Telah ada banyak diskusi tentang bagaimana "menyimpan" hobi mengumpulkan koin karena sangat sedikit orang muda yang terlibat dengannya. Keanggotaan Asosiasi Numismatik Amerika semakin tua dan menyusut.
Siapa Kolektor Koin?
Jika Anda pergi ke pameran koin, Anda akan segera menjadi jelas bahwa mayoritas penagih koin adalah pria kulit putih yang berusia 60 dan lebih tua. Ini bukan studi ilmiah, tetapi Anda tidak perlu gelar PhD dalam statistik untuk menyadari bahwa para kolektor koin kebanyakan memiliki rambut abu-abu. Juga, saya tidak mengatakan bahwa minoritas dan wanita dijauhi dari hobi, hanya saja karena beberapa alasan mayoritas dari mereka tidak suka mengumpulkan koin.
Akhir-akhir ini juga ada gerakan untuk melibatkan orang-orang muda dan mengumpulkan koin. Ini berkisar dari klub koin yang menyelenggarakan Workshop Coin Collecting Merit Badge untuk Pramuka dan Pramuka. Selain itu, banyak klub juga mengundang anak-anak untuk membentuk klub mereka sendiri.
Banyak dari klub-klub ini dikenal sebagai "Numismatik Muda". Sayangnya, begitu anak-anak memasuki sekolah menengah, waktu dan pendapatan mereka habis dikonsumsi oleh kegiatan lain. Ini menyisakan sedikit waktu dan uang untuk mengumpulkan koin.
Dimanakah Kolektor Coin 20 hingga 50 Tahun?
Seseorang mungkin juga bertanya, mengapa tidak ada lebih banyak orang dewasa muda dan orang dewasa yang aktif dalam mengumpulkan koin?
Perjalanan pribadi saya sendiri dalam pengumpulan koin dimulai ketika saya berumur 10 tahun dan seperti banyak anak-anak lain saya dikuasai dengan kegiatan-kegiatan lain dan tuntutan pada pendapatan sekali pakai saya ketika saya memasuki sekolah menengah.
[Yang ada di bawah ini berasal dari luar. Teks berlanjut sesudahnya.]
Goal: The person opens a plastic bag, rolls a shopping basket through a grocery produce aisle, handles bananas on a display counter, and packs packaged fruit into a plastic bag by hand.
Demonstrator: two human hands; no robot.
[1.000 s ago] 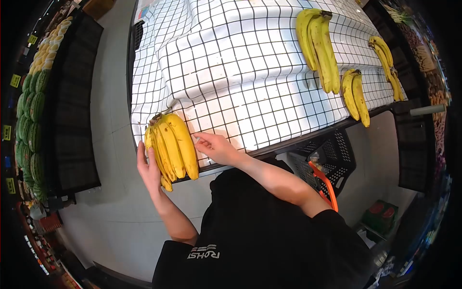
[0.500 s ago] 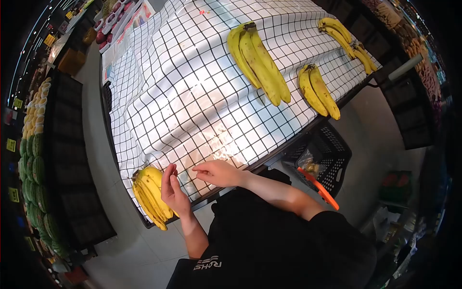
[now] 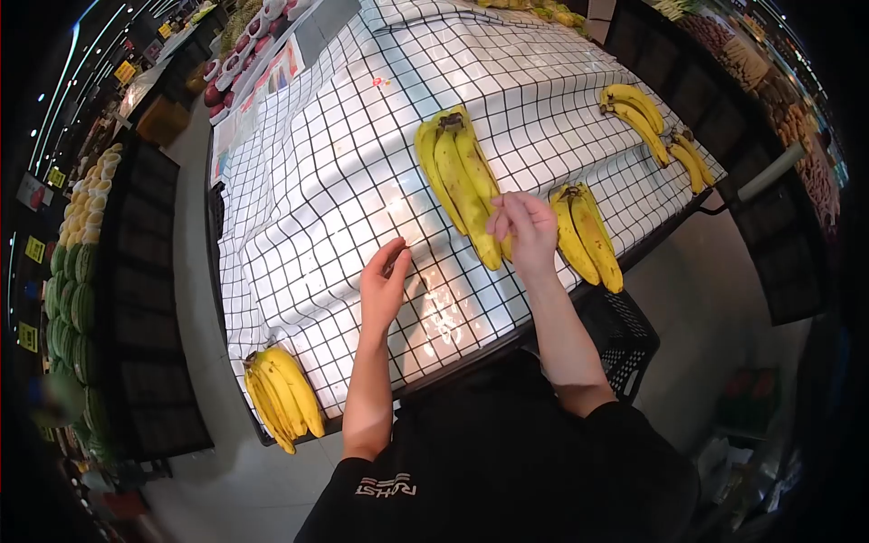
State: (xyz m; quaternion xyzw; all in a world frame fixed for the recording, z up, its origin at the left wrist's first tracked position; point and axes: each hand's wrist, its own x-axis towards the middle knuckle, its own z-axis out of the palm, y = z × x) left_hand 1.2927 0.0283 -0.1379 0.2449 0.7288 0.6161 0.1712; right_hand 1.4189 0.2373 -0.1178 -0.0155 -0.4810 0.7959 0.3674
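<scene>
A large green-yellow bunch of bananas [image 3: 457,176] lies on the checked cloth in the middle of the table. My right hand [image 3: 527,226] is over its lower right end, fingers loosely bent and somewhat apart; whether they touch the fruit cannot be told. Just right of that hand is a smaller bunch of bananas [image 3: 584,233]. My left hand [image 3: 385,288] hovers above bare cloth left of the large bunch, thumb and fingers apart, holding nothing. At the near left corner rests another yellow bunch of bananas [image 3: 282,395].
Two small banana clusters [image 3: 638,118] lie near the table's right edge. A black basket [image 3: 625,339] stands below the near edge. Wrapped red fruit [image 3: 237,72] sits at the far left. A produce shelf [image 3: 72,308] runs along the left aisle.
Both hands have moved up over the table from its near edge. My right hand has crossed rightward to the large bunch; my left hand has left the corner bunch. The view has shifted.
</scene>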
Setelah sekolah menengah saya melanjutkan kuliah. Setelah kuliah, saya mulai bekerja penuh waktu. Lalu saya menikah. Lalu aku punya anak. Dan tiba-tiba waktu dan pendapatan saya habis untuk hal-hal lain.
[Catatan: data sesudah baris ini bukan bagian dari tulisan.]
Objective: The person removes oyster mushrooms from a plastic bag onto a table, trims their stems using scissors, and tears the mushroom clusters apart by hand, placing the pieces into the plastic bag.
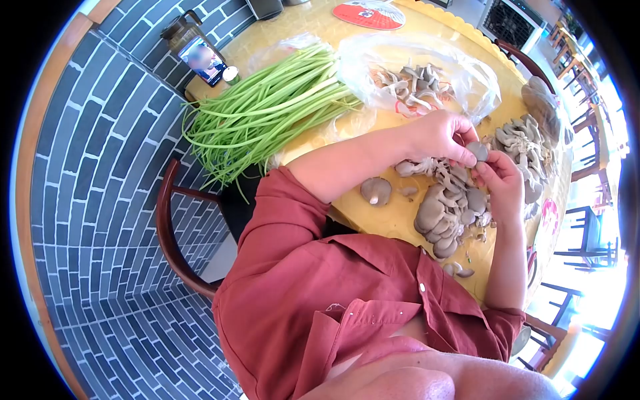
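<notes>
My left hand and my right hand meet above the table. Between their thumbs and fingertips they pinch a small grey oyster mushroom. Just below the hands lies a big clump of oyster mushrooms. A second cluster of oyster mushrooms rests to the right of my right hand. One loose mushroom cap lies to the left of the clump, pale stem showing. Beyond my left hand, a clear plastic bag spreads open with torn mushroom pieces in it.
A large bundle of green stalks covers the table's left side. Behind it, a phone leans on a dark-lidded jug. A red hand fan lies at the far edge. A wooden chair stands by the brick wall.
</notes>
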A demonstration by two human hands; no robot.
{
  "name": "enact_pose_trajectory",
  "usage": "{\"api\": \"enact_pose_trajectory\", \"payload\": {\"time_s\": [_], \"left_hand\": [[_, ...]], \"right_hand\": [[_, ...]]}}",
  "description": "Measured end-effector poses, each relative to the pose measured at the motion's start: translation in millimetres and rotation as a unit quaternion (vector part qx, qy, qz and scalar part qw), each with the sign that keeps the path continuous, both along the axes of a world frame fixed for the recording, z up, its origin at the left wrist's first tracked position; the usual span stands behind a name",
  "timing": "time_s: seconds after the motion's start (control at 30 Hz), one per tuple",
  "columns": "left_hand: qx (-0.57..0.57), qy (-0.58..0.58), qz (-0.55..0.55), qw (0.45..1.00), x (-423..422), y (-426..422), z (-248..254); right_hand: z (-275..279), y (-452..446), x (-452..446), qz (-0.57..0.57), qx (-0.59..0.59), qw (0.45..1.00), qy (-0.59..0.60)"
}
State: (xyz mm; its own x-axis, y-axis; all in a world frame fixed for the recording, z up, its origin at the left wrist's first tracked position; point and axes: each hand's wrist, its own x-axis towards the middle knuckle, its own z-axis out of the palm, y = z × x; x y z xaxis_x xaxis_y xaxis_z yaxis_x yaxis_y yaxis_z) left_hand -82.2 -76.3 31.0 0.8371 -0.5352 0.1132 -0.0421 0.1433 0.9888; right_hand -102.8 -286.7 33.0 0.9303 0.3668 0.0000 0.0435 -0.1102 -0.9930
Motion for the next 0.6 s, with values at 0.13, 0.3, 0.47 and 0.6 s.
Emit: {"api": "enact_pose_trajectory", "payload": {"time_s": [0.13,0.3,0.47,0.6], "left_hand": [[0.050,-0.006,-0.018,0.999,-2.2,1.3,4.5],[0.079,-0.029,0.010,0.996,-3.9,-0.3,4.8],[0.114,-0.112,0.049,0.986,-11.0,-3.4,6.9],[0.117,-0.134,0.049,0.983,-9.6,-3.7,4.9]], "right_hand": [[4.2,6.2,-4.6,-0.013,0.018,1.000,-0.016],[3.1,4.3,-4.8,-0.015,-0.011,1.000,-0.020],[-2.6,9.9,-8.5,-0.041,-0.037,0.996,-0.066],[-3.1,13.5,-10.3,-0.054,-0.017,0.995,-0.087]]}}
Jangan salah paham, sebagian besar kolektor koin masih mencoba-coba selama periode waktu luang yang langka dan pendapatan yang rendah. Sayangnya, sebagian besar dari mereka akhirnya akan memudar dari hobi. Kadang-kadang, koin yang unik menemukan di saku mereka mengubah bunga api atau beberapa peristiwa lainnya terjadi untuk menghidupkan kembali minat dalam mengumpulkan koin.
Bagaimana Kita Bisa Menyimpan Koin Mengumpulkan Hobi Hidup?
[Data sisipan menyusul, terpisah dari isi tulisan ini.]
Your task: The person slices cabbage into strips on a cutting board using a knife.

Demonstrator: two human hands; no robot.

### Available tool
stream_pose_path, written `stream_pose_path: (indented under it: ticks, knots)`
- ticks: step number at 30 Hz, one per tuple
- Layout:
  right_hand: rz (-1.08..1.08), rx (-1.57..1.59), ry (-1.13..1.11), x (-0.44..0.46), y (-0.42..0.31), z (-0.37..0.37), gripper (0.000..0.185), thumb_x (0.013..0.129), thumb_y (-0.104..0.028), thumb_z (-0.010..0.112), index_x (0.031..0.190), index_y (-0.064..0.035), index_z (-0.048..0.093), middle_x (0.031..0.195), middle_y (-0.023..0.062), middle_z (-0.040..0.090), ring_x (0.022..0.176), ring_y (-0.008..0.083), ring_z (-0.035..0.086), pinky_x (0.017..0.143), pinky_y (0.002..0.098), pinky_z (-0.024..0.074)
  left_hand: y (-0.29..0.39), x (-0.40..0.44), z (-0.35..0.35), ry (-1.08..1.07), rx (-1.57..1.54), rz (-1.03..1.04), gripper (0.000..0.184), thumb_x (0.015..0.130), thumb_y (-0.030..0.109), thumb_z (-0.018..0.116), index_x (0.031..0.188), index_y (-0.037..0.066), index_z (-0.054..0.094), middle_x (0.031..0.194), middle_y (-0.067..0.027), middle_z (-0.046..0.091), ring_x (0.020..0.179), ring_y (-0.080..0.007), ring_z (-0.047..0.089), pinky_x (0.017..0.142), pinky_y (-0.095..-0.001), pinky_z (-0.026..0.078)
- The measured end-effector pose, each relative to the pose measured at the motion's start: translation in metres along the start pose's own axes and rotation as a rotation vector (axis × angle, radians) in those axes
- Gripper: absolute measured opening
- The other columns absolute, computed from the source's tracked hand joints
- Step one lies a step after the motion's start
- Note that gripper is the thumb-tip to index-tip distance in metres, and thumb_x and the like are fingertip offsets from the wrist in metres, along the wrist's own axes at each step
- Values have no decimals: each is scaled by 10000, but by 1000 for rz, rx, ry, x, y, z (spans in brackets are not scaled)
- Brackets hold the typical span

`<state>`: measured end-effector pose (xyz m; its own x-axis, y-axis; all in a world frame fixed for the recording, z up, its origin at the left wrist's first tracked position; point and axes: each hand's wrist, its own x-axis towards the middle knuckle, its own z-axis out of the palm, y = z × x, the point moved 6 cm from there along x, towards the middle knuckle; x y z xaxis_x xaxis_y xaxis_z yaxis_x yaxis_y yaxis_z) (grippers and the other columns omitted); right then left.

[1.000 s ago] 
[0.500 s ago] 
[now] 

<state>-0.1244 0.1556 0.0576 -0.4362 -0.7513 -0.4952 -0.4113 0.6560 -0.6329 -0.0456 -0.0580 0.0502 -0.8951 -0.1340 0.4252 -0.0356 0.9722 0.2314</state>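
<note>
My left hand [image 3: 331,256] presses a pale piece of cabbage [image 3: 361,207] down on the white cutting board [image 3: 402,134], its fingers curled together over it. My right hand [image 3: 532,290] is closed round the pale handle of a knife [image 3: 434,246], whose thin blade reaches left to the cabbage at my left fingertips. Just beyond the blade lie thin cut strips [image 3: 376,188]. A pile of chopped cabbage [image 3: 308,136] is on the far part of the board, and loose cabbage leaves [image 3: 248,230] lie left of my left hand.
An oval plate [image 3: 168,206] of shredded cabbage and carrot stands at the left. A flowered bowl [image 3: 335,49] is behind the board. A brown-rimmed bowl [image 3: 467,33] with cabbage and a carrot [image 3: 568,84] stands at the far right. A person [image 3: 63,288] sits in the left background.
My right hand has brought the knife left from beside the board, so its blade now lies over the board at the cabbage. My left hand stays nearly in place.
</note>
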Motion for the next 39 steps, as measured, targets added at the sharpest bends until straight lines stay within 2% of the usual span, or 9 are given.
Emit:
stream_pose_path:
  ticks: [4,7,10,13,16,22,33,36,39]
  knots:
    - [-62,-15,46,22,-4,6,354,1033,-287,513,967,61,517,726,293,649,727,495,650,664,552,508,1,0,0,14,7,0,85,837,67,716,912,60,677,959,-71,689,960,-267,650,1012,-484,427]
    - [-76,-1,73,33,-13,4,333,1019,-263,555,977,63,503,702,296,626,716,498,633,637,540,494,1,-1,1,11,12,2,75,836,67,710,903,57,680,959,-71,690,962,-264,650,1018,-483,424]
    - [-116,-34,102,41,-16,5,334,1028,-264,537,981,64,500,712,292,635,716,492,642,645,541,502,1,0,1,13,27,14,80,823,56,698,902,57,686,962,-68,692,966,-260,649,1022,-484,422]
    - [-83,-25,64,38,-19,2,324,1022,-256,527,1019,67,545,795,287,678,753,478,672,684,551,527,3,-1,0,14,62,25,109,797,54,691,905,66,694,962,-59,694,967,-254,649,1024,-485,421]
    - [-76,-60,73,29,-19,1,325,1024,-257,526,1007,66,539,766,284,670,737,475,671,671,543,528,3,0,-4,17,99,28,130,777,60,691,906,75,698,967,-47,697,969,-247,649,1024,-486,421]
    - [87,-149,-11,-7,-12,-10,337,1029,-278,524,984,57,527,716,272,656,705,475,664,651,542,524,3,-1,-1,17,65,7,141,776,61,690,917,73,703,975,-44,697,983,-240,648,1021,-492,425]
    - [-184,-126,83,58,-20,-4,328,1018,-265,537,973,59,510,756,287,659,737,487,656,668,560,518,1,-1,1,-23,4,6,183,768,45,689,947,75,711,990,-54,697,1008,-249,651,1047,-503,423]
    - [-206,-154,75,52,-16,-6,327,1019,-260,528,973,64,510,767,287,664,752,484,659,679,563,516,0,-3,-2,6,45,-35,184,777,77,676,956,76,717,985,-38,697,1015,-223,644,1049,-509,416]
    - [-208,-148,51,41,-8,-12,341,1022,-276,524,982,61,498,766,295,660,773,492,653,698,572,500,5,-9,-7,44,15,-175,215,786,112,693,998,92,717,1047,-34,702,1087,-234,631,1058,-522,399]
Kita tidak dapat mengubah perkembangan normal kehidupan dari masa kanak-kanak ke masa dewasa ke tahun-tahun senior kita. Namun, kami dapat memastikan bahwa komunitas penagih koin aktif dapat terus berkembang di kota dan kota kami. Anda dapat melakukan ini dengan bergabung dengan klub koin dan mendorong orang muda untuk menjadi aktif dalam mengumpulkan koin.